Tally how many lines in the data below include "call", then please reply with only that figure.

Saved entries:
########################################

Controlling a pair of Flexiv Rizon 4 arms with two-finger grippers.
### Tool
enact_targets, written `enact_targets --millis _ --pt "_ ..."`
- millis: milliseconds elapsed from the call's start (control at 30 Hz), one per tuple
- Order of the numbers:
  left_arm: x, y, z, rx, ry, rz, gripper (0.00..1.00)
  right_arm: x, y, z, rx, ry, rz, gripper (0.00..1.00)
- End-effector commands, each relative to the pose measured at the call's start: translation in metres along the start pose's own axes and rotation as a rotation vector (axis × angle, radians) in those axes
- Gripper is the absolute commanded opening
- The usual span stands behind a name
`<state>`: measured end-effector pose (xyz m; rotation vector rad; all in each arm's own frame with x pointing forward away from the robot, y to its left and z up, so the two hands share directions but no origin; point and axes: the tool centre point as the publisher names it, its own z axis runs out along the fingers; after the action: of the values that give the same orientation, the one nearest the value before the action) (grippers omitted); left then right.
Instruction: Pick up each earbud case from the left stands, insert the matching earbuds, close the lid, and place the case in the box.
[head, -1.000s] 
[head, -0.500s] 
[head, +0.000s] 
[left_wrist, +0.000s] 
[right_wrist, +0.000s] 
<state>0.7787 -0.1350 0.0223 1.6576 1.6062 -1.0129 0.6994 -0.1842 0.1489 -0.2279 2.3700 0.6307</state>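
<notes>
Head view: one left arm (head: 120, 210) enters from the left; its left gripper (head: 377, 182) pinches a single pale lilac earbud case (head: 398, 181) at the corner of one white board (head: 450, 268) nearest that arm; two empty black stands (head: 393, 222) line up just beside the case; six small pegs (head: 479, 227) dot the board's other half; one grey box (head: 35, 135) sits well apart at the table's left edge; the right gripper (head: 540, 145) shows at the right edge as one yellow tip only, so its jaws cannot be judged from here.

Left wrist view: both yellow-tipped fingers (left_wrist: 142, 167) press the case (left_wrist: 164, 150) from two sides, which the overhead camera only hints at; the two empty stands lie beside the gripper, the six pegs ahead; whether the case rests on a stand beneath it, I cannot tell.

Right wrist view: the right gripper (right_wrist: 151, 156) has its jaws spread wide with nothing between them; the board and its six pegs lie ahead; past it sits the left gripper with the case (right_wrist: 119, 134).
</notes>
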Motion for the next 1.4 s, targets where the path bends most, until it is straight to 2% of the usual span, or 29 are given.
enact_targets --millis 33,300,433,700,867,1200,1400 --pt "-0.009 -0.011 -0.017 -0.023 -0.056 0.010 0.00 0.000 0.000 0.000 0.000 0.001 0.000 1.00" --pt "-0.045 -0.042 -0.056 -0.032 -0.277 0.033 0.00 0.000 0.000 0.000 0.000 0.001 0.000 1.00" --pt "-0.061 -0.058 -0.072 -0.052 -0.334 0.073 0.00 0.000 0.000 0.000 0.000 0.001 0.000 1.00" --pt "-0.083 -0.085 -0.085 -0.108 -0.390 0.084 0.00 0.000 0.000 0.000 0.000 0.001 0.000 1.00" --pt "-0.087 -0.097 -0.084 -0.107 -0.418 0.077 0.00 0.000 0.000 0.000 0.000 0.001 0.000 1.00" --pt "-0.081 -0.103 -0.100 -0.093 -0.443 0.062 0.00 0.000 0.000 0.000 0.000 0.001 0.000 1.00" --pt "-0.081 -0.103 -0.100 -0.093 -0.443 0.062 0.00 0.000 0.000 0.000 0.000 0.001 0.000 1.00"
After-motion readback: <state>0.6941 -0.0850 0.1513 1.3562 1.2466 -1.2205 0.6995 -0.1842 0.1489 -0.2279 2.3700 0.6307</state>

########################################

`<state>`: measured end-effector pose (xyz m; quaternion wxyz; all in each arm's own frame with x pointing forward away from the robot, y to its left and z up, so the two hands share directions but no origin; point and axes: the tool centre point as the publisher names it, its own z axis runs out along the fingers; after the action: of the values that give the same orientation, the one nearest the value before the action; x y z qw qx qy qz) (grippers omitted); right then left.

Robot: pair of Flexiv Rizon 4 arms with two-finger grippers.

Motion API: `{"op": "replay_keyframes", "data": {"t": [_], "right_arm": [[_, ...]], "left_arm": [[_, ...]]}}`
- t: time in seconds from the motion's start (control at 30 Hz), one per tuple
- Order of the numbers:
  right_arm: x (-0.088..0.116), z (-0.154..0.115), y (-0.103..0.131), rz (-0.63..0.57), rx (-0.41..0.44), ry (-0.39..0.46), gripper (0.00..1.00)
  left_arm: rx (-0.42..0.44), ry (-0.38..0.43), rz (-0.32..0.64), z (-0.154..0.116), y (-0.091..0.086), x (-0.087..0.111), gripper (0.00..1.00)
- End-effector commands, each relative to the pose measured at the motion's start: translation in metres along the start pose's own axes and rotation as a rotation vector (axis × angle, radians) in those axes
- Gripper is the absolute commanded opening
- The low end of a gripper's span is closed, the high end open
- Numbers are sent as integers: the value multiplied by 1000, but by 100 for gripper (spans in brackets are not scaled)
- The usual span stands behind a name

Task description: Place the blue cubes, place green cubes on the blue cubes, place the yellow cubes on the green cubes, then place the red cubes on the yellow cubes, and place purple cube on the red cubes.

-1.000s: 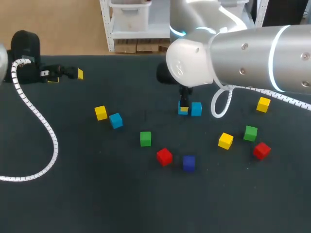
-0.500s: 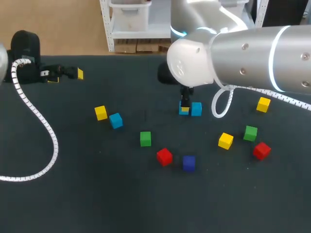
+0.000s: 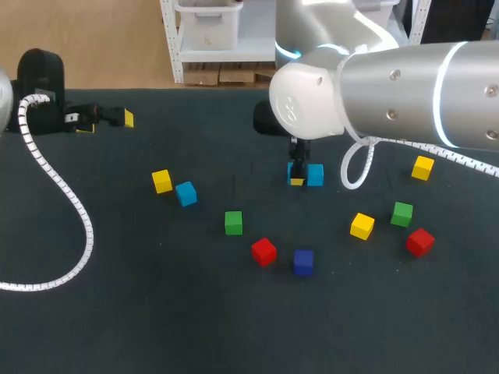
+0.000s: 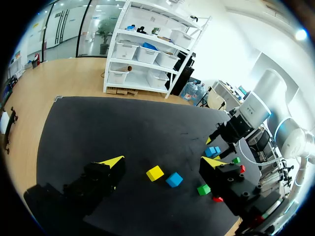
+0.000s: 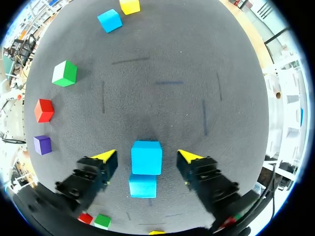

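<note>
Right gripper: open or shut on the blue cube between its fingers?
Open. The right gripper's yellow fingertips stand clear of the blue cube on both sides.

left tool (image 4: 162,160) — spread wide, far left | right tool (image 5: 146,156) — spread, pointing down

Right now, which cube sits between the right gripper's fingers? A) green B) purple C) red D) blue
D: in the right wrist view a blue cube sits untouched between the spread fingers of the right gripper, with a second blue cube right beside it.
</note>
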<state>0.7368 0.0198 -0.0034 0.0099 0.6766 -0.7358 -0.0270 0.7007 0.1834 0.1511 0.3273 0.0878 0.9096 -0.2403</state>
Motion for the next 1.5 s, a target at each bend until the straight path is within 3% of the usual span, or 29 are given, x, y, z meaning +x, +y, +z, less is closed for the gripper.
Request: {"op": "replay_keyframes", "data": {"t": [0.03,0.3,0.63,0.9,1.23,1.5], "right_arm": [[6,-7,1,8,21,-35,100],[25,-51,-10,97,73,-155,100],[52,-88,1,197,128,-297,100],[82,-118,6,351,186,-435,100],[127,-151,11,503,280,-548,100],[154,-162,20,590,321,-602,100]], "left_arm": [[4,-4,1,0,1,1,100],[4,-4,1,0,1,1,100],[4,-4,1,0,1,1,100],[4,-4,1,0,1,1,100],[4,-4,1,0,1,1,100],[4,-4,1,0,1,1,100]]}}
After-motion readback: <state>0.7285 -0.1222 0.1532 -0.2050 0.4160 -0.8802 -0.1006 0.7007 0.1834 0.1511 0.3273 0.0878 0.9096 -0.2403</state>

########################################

RESPONSE AREA: 2